For the lawyer, it is not enough to provide an entity with a budget to cover the basic needs of minors. “Children’s rights are not being looked after as they should be,” he asserts. Among the main shortcomings is the lack of specialization in the sector and of personalized attention that takes into account the special vulnerability of migrant minors.
On the margins of the host system
The system in the Canary Islands has also shown its shortcomings in recent months. On November 24, 20 minors escaped from a shelter in Gran Canaria and reported physical aggression, humiliation and sexual abuse to the courts. Eight of them returned to the center a few hours later, but the others spent up to five nights on the street until the Canary Islands Government relocated them to other spaces. At that time, the regional government justified that the technicians sent to inspect the center had not been able to confirm the facts reported.
The device from which they fled is managed by the Fundación Respuesta Social Siglo XXI, which has already been involved in other scandals in the Canary Islands.

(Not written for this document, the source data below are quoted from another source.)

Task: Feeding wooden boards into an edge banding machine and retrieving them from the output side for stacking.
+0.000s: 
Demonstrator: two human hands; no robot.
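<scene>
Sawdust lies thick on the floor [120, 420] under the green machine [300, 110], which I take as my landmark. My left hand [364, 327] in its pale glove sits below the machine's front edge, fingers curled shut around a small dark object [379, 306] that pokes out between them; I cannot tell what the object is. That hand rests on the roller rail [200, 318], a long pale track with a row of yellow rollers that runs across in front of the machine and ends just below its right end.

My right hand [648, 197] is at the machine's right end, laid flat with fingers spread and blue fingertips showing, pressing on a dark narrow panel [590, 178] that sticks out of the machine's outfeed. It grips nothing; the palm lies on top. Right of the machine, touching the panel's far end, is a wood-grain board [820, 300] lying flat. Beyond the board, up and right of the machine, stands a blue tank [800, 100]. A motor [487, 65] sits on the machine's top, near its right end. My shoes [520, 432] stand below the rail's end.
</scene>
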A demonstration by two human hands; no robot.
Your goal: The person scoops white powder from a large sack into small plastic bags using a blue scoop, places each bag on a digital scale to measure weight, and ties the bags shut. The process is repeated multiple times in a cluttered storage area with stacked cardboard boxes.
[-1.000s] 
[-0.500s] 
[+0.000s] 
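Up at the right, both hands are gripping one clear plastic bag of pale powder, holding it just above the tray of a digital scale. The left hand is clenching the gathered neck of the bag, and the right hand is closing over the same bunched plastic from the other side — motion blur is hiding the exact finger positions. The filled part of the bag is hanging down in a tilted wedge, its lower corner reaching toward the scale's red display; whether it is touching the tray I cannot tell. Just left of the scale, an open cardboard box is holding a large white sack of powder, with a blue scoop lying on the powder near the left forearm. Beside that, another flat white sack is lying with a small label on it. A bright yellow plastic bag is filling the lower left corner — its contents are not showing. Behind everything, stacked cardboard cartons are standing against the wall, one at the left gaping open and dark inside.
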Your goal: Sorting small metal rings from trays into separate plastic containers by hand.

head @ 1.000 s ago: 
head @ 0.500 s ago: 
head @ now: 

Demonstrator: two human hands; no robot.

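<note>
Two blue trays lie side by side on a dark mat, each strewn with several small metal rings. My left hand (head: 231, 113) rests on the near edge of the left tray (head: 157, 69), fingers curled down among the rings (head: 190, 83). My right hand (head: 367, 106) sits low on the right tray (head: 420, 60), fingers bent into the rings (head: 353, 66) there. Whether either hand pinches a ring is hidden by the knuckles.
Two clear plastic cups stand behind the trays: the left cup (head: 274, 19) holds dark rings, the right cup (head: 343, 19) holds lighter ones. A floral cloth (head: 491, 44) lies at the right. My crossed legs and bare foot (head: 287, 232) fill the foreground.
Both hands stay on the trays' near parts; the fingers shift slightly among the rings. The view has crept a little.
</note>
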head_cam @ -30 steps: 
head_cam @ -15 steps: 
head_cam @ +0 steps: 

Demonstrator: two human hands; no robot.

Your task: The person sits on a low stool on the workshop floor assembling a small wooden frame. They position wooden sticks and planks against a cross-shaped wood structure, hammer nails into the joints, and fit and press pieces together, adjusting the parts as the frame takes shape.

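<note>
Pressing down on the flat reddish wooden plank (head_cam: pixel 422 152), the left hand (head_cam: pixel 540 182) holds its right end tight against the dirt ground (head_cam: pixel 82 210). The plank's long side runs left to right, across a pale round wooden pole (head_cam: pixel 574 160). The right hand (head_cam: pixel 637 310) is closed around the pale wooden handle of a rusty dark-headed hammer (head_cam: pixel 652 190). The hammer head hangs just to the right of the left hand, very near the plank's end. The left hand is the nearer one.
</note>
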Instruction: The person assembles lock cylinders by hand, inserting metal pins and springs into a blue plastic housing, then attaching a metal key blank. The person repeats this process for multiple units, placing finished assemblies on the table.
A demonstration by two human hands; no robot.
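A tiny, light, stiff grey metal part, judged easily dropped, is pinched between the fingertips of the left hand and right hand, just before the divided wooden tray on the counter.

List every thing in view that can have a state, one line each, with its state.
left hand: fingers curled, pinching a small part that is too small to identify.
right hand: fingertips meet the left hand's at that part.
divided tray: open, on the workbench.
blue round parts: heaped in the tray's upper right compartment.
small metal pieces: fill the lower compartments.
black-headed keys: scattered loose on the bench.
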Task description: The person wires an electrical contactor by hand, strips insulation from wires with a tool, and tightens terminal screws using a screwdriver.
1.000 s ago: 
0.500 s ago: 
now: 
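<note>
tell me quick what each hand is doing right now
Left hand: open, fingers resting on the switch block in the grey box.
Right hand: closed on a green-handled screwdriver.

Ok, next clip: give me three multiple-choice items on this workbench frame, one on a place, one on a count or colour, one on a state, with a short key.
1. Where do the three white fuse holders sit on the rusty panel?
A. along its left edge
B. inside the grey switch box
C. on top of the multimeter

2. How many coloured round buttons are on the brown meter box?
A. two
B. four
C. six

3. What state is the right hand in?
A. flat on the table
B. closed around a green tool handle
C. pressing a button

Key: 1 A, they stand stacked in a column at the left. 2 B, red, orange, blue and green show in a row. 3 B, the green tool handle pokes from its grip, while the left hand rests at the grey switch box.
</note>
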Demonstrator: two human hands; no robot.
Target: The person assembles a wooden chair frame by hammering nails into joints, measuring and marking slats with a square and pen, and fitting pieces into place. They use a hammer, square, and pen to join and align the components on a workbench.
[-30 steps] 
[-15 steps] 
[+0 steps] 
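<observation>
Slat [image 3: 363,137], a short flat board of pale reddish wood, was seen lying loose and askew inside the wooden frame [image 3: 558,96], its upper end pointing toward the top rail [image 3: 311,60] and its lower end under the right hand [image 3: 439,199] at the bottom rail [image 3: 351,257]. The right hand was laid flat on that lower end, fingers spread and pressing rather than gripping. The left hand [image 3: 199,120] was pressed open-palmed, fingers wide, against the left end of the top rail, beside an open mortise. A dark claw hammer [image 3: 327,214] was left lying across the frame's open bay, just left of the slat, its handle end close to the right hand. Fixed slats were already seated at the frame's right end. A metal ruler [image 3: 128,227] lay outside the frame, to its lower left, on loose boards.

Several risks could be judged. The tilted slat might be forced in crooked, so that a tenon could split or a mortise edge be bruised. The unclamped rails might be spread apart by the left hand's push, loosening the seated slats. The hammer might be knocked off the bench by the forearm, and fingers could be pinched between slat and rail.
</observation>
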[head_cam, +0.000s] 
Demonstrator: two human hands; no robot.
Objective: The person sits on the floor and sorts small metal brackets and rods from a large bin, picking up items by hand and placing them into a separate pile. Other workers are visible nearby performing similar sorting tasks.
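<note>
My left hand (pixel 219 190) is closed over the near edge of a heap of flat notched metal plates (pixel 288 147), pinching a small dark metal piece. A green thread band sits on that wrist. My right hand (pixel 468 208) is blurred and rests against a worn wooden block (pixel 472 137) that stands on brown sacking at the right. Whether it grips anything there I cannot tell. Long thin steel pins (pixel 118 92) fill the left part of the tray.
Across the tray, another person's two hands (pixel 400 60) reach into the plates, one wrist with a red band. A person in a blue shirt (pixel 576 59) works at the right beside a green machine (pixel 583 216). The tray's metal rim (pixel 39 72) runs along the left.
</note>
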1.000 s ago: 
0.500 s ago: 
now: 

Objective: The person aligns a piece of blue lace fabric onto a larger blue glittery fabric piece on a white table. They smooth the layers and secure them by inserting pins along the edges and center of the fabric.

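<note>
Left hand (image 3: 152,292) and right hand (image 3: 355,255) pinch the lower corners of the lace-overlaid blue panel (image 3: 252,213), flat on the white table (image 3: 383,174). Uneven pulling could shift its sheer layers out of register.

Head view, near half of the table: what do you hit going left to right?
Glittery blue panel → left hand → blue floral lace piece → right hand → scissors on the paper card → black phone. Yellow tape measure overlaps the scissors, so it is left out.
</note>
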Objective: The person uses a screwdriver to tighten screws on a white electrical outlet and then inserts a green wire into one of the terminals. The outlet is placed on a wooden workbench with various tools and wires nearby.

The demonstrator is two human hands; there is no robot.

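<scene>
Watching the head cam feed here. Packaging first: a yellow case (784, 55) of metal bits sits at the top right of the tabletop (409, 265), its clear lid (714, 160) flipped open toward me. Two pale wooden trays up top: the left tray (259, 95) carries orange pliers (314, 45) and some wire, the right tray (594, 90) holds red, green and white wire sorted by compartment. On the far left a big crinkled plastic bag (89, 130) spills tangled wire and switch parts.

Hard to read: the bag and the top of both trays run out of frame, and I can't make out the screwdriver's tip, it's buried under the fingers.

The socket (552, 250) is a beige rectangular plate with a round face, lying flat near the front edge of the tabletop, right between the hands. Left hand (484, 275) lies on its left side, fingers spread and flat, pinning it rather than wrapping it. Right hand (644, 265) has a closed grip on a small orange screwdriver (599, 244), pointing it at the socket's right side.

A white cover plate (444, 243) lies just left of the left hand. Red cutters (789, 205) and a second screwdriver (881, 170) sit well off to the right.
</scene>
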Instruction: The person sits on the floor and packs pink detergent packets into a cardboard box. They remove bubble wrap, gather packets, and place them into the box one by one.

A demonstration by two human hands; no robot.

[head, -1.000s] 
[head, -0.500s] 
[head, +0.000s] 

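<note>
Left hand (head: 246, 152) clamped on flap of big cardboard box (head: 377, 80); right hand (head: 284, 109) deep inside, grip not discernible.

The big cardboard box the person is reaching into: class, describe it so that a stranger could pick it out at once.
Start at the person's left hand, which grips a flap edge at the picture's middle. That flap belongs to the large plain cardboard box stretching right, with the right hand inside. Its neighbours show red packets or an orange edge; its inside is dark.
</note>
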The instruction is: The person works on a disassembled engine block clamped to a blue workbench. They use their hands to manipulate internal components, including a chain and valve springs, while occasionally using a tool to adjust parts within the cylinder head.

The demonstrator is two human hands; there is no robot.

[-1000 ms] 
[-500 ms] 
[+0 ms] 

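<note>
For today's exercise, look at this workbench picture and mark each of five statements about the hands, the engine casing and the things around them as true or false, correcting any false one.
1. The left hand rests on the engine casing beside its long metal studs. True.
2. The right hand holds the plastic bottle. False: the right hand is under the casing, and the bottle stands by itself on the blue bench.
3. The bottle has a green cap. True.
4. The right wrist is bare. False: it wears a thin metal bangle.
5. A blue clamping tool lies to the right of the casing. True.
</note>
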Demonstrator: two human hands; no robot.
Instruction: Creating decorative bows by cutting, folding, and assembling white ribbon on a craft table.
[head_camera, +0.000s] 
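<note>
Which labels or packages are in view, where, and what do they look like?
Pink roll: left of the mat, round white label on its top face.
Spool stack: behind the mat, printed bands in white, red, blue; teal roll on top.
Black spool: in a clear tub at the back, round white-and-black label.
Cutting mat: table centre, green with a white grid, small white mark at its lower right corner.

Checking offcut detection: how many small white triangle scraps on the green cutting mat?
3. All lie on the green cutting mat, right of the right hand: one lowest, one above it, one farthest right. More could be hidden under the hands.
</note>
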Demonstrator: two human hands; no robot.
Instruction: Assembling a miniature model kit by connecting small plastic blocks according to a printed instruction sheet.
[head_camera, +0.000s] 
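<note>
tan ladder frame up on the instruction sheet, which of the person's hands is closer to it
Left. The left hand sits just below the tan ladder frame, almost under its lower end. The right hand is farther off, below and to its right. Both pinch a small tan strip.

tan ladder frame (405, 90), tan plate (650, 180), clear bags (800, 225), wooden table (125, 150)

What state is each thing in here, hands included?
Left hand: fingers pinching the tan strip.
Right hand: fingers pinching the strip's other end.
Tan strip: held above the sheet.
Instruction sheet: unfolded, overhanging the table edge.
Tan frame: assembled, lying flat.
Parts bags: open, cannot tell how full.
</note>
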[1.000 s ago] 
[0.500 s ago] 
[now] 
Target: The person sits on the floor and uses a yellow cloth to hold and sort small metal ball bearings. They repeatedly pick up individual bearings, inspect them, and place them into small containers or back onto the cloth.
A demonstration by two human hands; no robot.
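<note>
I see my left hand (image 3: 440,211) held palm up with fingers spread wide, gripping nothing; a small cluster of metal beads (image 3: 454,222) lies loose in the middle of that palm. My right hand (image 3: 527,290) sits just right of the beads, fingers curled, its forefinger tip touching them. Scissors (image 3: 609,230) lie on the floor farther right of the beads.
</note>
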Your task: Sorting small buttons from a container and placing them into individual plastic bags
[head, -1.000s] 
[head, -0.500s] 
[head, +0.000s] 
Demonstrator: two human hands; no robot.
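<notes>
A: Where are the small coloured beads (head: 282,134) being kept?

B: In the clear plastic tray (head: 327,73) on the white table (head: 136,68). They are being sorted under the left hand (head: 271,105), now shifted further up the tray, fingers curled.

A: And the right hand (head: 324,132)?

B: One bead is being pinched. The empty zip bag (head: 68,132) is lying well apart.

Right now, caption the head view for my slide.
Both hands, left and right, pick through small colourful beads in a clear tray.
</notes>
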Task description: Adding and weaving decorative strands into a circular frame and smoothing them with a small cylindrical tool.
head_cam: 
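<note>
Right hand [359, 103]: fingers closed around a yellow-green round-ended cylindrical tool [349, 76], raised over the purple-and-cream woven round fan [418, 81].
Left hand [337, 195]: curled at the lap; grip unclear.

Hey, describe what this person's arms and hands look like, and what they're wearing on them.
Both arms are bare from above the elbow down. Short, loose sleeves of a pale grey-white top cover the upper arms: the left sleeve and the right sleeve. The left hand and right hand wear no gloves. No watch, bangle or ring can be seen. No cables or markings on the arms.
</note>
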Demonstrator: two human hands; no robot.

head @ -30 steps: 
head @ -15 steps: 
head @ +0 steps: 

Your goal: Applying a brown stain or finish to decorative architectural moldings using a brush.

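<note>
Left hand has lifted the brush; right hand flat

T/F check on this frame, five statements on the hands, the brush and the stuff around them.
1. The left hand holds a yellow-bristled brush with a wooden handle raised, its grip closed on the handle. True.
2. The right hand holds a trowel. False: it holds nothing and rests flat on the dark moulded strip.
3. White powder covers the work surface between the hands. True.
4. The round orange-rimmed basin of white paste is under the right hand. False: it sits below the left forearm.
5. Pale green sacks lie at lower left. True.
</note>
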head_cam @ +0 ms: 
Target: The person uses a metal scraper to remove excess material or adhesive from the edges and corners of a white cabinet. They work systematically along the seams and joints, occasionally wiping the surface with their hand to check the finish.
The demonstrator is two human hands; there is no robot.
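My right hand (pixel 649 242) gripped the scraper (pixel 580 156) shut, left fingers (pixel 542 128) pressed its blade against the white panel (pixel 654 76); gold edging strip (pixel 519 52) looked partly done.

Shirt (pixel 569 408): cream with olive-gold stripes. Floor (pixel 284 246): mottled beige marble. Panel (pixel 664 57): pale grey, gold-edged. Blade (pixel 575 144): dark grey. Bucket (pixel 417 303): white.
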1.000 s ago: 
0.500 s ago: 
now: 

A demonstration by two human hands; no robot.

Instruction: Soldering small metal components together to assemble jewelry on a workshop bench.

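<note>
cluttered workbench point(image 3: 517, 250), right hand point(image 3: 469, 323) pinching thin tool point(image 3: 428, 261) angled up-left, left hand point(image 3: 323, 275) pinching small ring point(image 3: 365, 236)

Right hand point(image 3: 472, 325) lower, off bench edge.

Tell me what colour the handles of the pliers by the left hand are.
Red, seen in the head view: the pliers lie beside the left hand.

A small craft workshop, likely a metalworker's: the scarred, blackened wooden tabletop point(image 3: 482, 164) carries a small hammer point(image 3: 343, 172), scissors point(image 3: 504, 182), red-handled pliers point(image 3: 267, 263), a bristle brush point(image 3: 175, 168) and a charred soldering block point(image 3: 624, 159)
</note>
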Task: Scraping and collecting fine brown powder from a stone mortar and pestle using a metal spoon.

Four of its directors are being investigated for embezzlement of public funds, after the Prosecutor’s Office denounced that they used the money for the minors for personal beauty treatments, slippers, luxury hotels and Viagra.
Moha is another of the minors who, although he arrived alone in Lanzarote, is out of the foster care system. His case is even more serious. When he set foot in the Canary Islands he was arrested, accused of being the skipper of the zodiac in which he was traveling. Despite being a minor, he spent three months in Tahíche prison. “I was there until my lawyer got my birth certificate,” she says. Moha arrived at the age of 15, but knowing he could go to a juvenile facility led him to say he was four years older. “What I wanted was to work and send money home,” he says now.
Some of his fellow passengers pointed him out as the captain of the dinghy, and that was enough to get him locked up. His lawyer, Sara Rodríguez, says that she went to the Superior Court of Justice of the Canary Islands (TSJC) with a birth certificate and an age determination report that said the minimum age range was 16. Even so, the Court concluded that he should be tried as an adult because upon his arrival he declared himself to be an adult. The case is now before the Supreme Court. In the meantime, Moha lives with a relative in Tenerife, although according to legal sources, he should be in a regional government shelter. “It’s a good thing I have him. Otherwise, I’d be out on the street,” he says.
* The names of the minors appearing in the report are fictitious to protect their identity.
** This report has been made in collaboration with Canarias Ahora.